Sahabat seperti ini dalam kacamata pandangan de Montaigne diartikan sebagai sahabat sejatinya. Dalam pengelompokkan teman yang dikenalkannya ia membedakan pertemanan ke dalam dua sub bab, teman sejati atau (true friendship) dan teman biasa atau (ordinary friendship). Teman yang disebut terakhir inilah yang kenudian oleh kaum milenial sekarang dimaksud dengan sahabat atau bestie.
Sosok bestie pada hakikinya adalah multifungsi, dalam artian mempunyai banyak peran bukan hanya satu. Ia bisa bermetamorfosis ke dalam berbagai bentuk, entah kerabat, pasangan, ataupun kekasih, bahkan orang tua.
Kadang-kadang ia juga memikul beban yang tidak seharusnya ditanggung oleh perannya yang bisa dikatakan multifungsi. Ini sekaligus sebagai sikap dan memanifestasikan dari totalitas seorang sahabat yang hakiki. Pada bagian itu, seorang sahabat seringkali tidak mempedulikan apakah kebaikannya terbalas atau tidak. Ia tidak lagi peduli ketika tidak terjadi simbiosis mutualisme di dalam relasinya, itulah kemudian yang dinamakan totalitas.
Pertanyannya kemudian, apakah mungkin ada yang mempunyai banyak sahabat demikian? Tak mungkin, untuk tidak mengatakan mustahil, jawabnya de Montaigne. Baginya, dalam hidup hanya ada satu bestie dan itulah benar-benar sahabat yang sejati.
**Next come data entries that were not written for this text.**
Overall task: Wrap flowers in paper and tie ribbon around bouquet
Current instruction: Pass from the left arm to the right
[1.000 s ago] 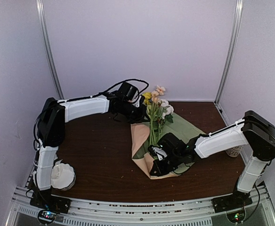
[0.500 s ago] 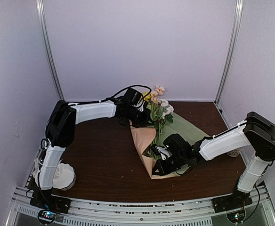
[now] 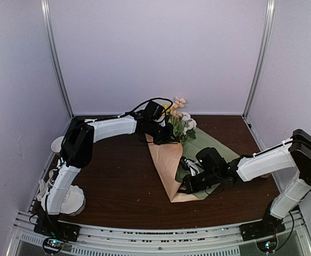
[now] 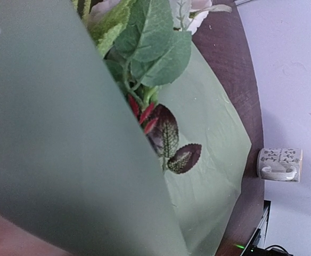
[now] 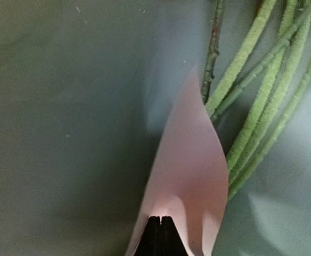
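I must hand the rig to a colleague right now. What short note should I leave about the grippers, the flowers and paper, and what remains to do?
Left gripper: shut, gripping the paper at its far edge, beside the flowers.
Right gripper: shut on a peach flap at the paper's near end.
The flowers lie on the green sheet, blossoms at the far end; the paper's left side is folded over the stems.
Done: one side partly folded over. Left: close the wrap into a cone, then tie the ribbon, which I cannot see here.
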`<state>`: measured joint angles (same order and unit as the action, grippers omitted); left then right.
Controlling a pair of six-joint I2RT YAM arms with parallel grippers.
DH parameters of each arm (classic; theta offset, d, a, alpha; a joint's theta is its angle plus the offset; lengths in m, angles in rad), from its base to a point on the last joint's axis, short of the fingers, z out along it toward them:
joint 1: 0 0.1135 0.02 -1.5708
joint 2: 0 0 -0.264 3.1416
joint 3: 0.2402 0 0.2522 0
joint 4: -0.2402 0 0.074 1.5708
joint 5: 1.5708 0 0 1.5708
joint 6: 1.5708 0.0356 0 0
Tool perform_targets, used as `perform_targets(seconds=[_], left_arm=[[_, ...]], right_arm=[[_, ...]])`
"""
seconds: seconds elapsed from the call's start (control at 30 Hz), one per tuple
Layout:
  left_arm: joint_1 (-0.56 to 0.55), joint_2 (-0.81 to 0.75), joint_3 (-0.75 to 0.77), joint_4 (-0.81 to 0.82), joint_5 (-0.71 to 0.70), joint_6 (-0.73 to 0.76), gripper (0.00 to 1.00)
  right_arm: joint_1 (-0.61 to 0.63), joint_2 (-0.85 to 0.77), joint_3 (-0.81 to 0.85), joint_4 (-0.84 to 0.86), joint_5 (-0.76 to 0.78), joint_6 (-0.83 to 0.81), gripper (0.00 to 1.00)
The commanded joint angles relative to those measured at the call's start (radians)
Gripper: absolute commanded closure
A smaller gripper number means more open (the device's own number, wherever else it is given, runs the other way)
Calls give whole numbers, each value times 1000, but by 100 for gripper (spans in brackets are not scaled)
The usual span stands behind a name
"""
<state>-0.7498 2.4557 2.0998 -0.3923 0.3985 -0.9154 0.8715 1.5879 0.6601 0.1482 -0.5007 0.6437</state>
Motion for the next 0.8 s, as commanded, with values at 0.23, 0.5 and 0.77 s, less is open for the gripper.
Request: perform_targets(seconds=[0.23, 0.5, 0.77], left_arm=[[-21, 24, 79, -60, -56, 34, 100], [-24, 26, 82, -63, -61, 39, 100], [-23, 28, 85, -63, -66, 36, 100]], right_arm=[[-55, -260, -48, -176, 139, 9, 87], [-159, -338, 82, -319, 190, -7, 53], [-218, -94, 342, -378, 102, -66, 38]])
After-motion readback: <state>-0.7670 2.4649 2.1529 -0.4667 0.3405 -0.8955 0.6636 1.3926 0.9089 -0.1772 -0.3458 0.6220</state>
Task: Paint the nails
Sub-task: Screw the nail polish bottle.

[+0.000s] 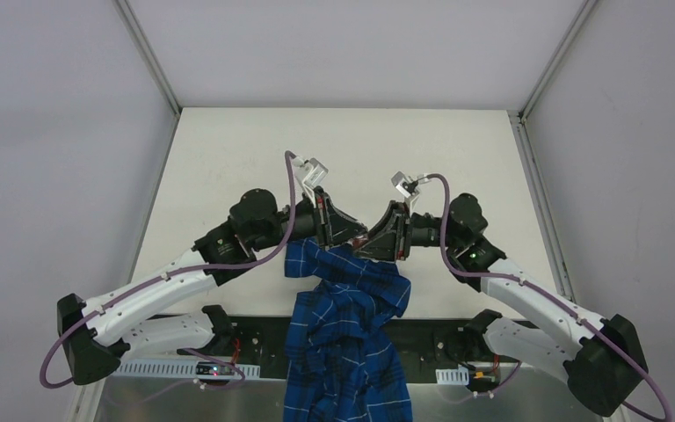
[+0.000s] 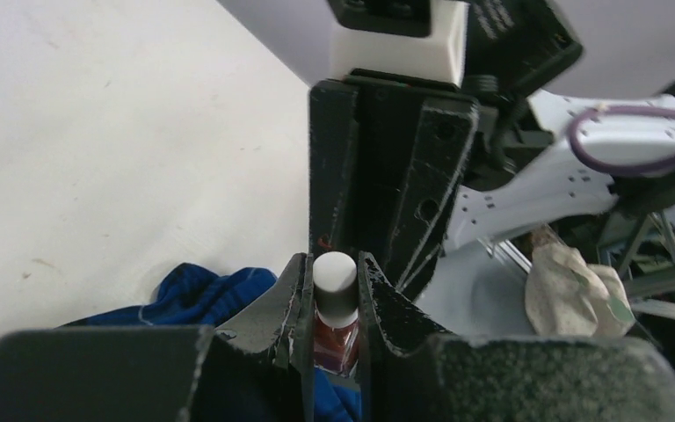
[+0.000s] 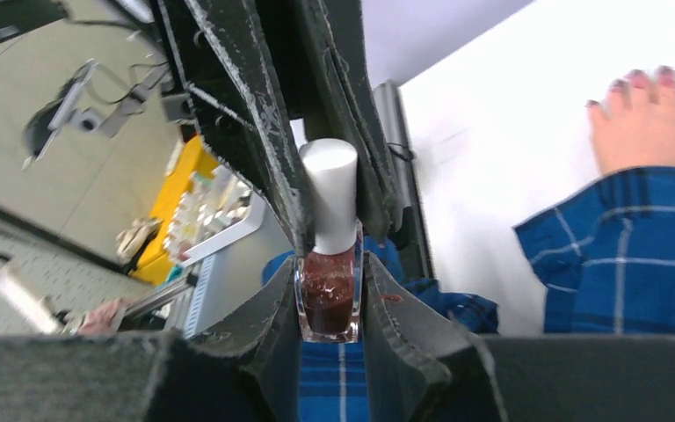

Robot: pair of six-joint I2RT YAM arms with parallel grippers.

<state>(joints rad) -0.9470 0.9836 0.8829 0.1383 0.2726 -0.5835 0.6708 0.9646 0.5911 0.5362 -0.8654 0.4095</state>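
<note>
Polish bottle pinched by left gripper and right gripper together; nails dark red.

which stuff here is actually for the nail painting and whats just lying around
For the job:
nails
pale hand in its plaid sleeve
polish bottle, held by the right gripper
white cap, gripped by the left gripper

Lying about:
crumpled cloth
yellow bin
</note>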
Perlu kita ketahui memiliki banyak sahabat hanya akan menciptakan konflik, karena sahabat-sahabat itu mungkin mempunyai kepentingan yang kontradiktif dengan kepentingan kita dan tak jelas siapa yang harus didahulukan.
Untuk memperkuat argumentasinya, de Montaigne kemudian menganjurkan untuk melakukan uji coba. Umpama suatu tempo dua teman atau lebih sama-sama membutuhkan bantuan, yang manakah harus didahulukan? Kita hanya punya opsi satu dan tidak dua-duanya.
de Montaigne juga menjelaskan lebih lanjut bahwa persahabatan hanya akan terjadi dari orang lelaki, tidak dari dua orang perempuan. Menurutnya, ikatan antara dua orang perempuan sulit dibentuk karena adanya kecenderungan emosional dan tidak intelek. Tentunya, pandangan ini hanya relevan pada saat itu, sekarang kita bisa membantah.
Sekarang persahabatan sudah tidak lagi mengenal jenis kelamin. Dalam hal ini saya hanya sepakat dengan de Montaigne bahwa lelaki dan perempuan tidak akan bisa menjadi sahabat yang sejati, dikarenakan akan ada fase dimana masuknya nuansa romantis dan erotis.
Dengan arti kata lain, yang mungkin bisa adanya persahabatan atau per-bestie-an adalah antara perempuan dengan perempuan, bisa juga lelaki dengan lelaki, nah diluar selain dari model tersebut mungkin ada hal yang perlu dipertanyakan lebih lanjut tuh.